## [About this task]
Go through the entries below and return every line that contains "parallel".

## [Available data]
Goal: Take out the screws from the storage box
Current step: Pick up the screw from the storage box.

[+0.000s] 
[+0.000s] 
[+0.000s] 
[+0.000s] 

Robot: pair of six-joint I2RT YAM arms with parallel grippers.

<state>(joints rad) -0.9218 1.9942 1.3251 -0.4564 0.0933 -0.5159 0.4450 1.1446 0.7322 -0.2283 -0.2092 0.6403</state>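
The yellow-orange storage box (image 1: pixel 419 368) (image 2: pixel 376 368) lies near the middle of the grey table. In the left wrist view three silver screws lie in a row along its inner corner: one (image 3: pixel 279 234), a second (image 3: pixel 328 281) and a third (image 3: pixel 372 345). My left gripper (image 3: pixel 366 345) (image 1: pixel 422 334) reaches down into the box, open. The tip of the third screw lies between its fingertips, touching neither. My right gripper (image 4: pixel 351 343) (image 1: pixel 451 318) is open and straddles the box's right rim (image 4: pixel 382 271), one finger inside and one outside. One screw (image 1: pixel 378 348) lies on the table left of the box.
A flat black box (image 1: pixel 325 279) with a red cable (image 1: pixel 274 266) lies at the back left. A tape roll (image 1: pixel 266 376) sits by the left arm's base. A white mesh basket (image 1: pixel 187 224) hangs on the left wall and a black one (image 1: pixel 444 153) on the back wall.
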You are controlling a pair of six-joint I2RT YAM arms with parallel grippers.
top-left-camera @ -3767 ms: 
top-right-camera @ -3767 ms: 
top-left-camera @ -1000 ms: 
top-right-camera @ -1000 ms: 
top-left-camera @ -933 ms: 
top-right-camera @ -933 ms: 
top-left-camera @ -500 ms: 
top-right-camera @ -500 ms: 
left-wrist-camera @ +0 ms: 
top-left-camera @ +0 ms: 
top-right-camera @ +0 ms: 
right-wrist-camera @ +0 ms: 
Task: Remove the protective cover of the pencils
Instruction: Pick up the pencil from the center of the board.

## [Answer for the task]
Robot: pair of six-joint I2RT YAM arms with parallel grippers.
You are controlling a pair of six-joint I2RT YAM arms with parallel grippers.

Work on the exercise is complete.